WORK TASK: A single number is required: the count of lines in the entries below that include the word "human".

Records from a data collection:
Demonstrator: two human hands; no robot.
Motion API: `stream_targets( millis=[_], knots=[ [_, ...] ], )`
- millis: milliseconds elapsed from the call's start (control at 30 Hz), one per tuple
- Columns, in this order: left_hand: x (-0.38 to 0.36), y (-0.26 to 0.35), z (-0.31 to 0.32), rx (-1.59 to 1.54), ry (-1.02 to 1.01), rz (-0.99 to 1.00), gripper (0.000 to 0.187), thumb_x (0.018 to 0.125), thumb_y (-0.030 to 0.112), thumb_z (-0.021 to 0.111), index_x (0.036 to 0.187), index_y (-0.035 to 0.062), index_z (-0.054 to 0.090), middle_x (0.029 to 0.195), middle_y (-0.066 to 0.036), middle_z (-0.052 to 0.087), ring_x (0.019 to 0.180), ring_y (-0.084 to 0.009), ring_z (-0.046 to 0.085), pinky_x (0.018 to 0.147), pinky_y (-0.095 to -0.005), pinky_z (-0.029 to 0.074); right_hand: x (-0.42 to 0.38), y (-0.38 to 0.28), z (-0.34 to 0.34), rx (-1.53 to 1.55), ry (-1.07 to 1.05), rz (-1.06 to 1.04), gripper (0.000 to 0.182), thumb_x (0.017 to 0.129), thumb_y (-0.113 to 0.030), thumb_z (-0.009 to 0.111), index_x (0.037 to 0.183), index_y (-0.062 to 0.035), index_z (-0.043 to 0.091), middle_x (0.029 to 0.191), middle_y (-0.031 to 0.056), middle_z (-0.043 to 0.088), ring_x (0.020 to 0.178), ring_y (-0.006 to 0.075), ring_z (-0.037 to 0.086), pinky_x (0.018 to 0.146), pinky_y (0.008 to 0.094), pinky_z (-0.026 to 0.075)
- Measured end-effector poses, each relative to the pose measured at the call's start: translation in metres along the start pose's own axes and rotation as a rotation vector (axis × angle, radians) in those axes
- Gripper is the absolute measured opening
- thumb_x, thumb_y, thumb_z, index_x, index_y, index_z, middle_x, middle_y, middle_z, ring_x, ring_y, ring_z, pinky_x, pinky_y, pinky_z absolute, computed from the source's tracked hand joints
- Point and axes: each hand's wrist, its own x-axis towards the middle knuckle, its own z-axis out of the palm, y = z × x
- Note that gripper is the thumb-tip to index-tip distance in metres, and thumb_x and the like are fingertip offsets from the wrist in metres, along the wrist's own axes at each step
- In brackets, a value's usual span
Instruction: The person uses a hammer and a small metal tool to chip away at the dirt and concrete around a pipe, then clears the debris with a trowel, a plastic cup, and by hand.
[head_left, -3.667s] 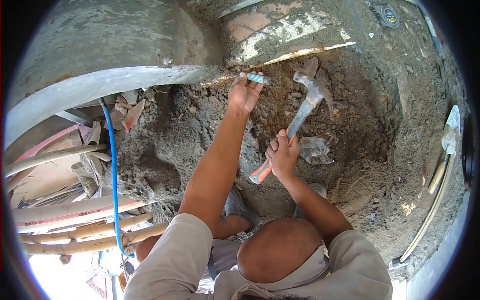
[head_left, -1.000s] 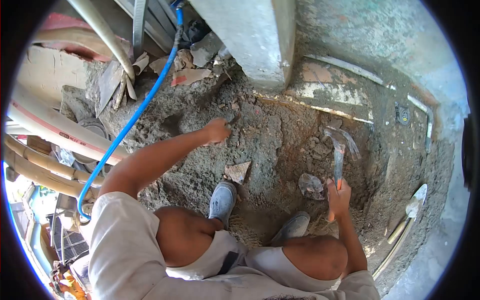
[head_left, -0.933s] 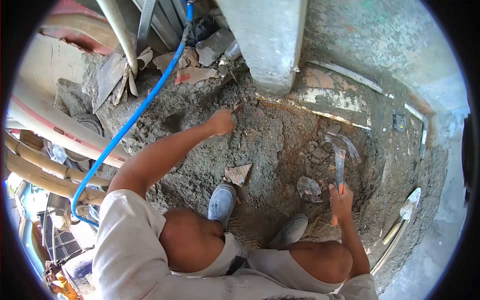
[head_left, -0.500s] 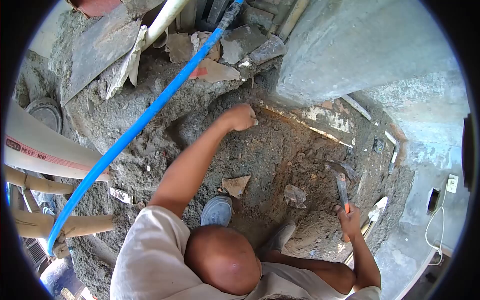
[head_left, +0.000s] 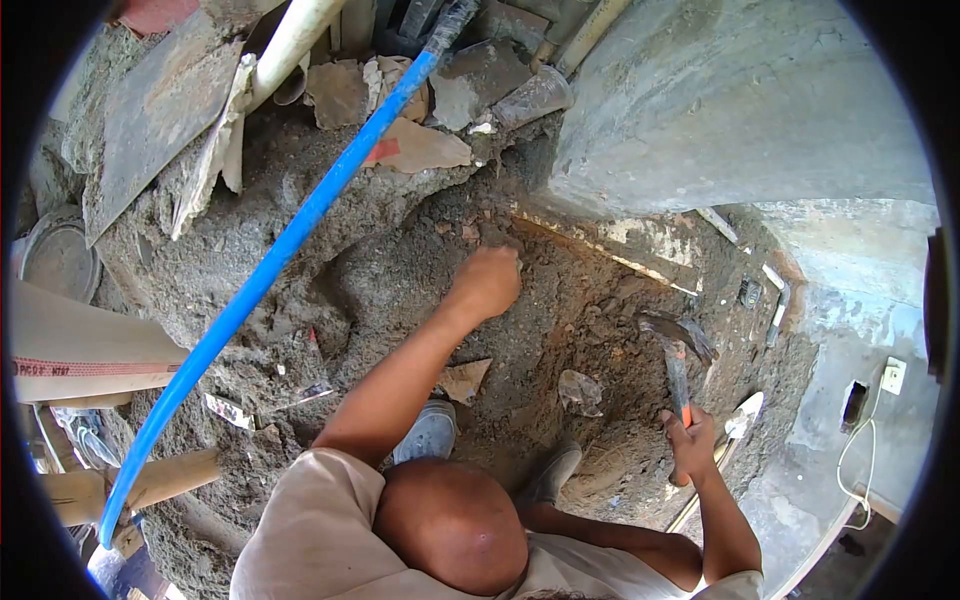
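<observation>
My left hand is closed in a fist just above the grey, gritty soil. Whatever it may hold is hidden by the fingers. Off to the right, my right hand grips a hammer by its orange and dark handle. The hammer's dark curved head points away from me, over loose brown soil. Between the hands lie a flat tan shard and a pale, dirt-covered lump. My shoes and bent knee are below, close to the left forearm.
A blue pipe crosses the left side diagonally. Broken slabs lie at the back. A concrete wall stands at the right, with a trowel beside my right hand. A sack and bamboo poles are at the left.
My left fist has come back toward me, away from the far slabs, and turned so its back faces up. My right hand keeps its hold on the hammer, and the view has shifted slightly.
</observation>
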Motion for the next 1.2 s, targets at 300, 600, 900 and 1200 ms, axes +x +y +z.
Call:
stream_targets(
  millis=[300, 600, 900, 1200],
  knots=[
    [0.062, -0.016, 0.018, -1.385, 0.164, -0.731, 0.025, 0.096, 0.015, 0.049, 0.118, 0.0035, 0.045, 0.073, -0.003, 0.047, 0.048, -0.0109, 0.038, 0.04, -0.0288, 0.031, 0.02, -0.041, 0.036, -0.032, -0.067, -0.16, 0.032, 0.085, -0.018, 0.067, 0.065, -0.0025, 0.047, 0.053, 0.0028, 0.04, 0.051, 0.0117, 0.035, 0.048, 0.0321, 0.032],
    [0.026, -0.009, 0.056, -0.96, 0.827, -0.398, 0.023, 0.098, 0.01, 0.046, 0.119, 0.0006, 0.043, 0.087, -0.003, 0.047, 0.072, -0.009, 0.043, 0.064, -0.0247, 0.039, 0.019, -0.076, 0.055, -0.048, -0.181, -0.229, 0.025, 0.085, -0.017, 0.066, 0.071, -0.0023, 0.051, 0.054, 0.0038, 0.044, 0.052, 0.0118, 0.039, 0.05, 0.0306, 0.036],
    [-0.081, -0.004, 0.024, -0.524, 0.446, -0.247, 0.038, 0.095, 0.017, 0.05, 0.127, -0.0029, 0.045, 0.102, -0.023, 0.06, 0.091, -0.0345, 0.06, 0.08, -0.0392, 0.046, 0.039, -0.062, 0.095, -0.091, -0.209, -0.201, 0.03, 0.089, -0.027, 0.06, 0.08, 0.0011, 0.056, 0.062, 0.0132, 0.055, 0.056, 0.0247, 0.055, 0.055, 0.0391, 0.043],
    [-0.208, -0.035, -0.015, -0.108, 0.23, -0.144, 0.044, 0.089, 0.015, 0.056, 0.129, 0.0011, 0.046, 0.108, -0.028, 0.059, 0.094, -0.0456, 0.059, 0.081, -0.0499, 0.049, 0.053, -0.031, 0.242, -0.202, -0.089, -0.486, 0.054, 0.086, -0.028, 0.062, 0.129, 0.0014, 0.049, 0.111, 0.0253, 0.054, 0.1, 0.0427, 0.056, 0.085, 0.0468, 0.047]
  ],
)
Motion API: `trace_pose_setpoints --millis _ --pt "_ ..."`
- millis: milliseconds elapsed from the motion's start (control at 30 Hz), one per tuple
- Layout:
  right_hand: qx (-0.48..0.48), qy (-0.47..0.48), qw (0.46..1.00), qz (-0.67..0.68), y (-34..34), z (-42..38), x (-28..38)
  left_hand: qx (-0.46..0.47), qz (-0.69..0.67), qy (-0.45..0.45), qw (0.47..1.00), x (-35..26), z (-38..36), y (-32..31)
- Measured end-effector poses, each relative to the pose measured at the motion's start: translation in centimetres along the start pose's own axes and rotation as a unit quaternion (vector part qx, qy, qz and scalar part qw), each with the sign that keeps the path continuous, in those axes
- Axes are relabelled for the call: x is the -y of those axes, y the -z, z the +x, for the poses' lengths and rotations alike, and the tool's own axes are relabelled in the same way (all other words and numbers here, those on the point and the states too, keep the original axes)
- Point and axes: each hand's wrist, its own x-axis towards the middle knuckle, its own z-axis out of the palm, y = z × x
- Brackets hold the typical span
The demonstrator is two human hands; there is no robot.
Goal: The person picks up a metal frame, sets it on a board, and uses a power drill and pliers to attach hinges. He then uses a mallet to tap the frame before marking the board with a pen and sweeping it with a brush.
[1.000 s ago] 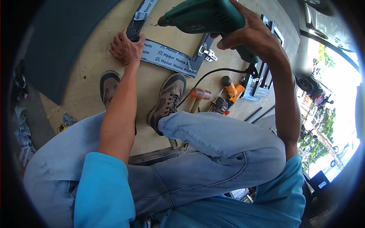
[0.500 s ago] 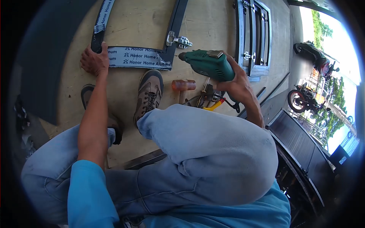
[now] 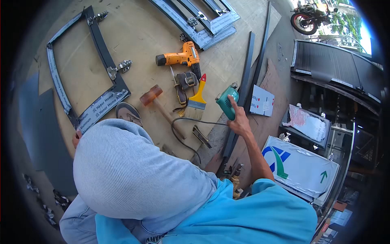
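Far left, our left hand [image 3: 76, 138] is mostly hidden behind the raised knee, next to the aluminium frame [image 3: 97, 107]; can't tell if it's spread or gripping. Moving right there's a rubber mallet [image 3: 156, 103], an orange cordless drill [image 3: 180, 58] and a yellow paintbrush [image 3: 198, 99] lying on the plywood floor [image 3: 138, 32]. Our right hand [image 3: 239, 121] is wrapped around the green corded drill [image 3: 226, 102] at the board's right edge.

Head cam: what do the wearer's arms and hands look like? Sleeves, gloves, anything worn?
Both hands are bare, no gloves. The right hand shows no ring or watch, and the forearm is uncovered up to a short bright blue sleeve of a T-shirt. The left hand is mostly hidden behind a knee in light blue jeans, so only its edge shows; its sleeve is out of sight.
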Motion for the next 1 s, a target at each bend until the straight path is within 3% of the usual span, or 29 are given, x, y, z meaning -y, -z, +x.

COMPLETED EXERCISE: 2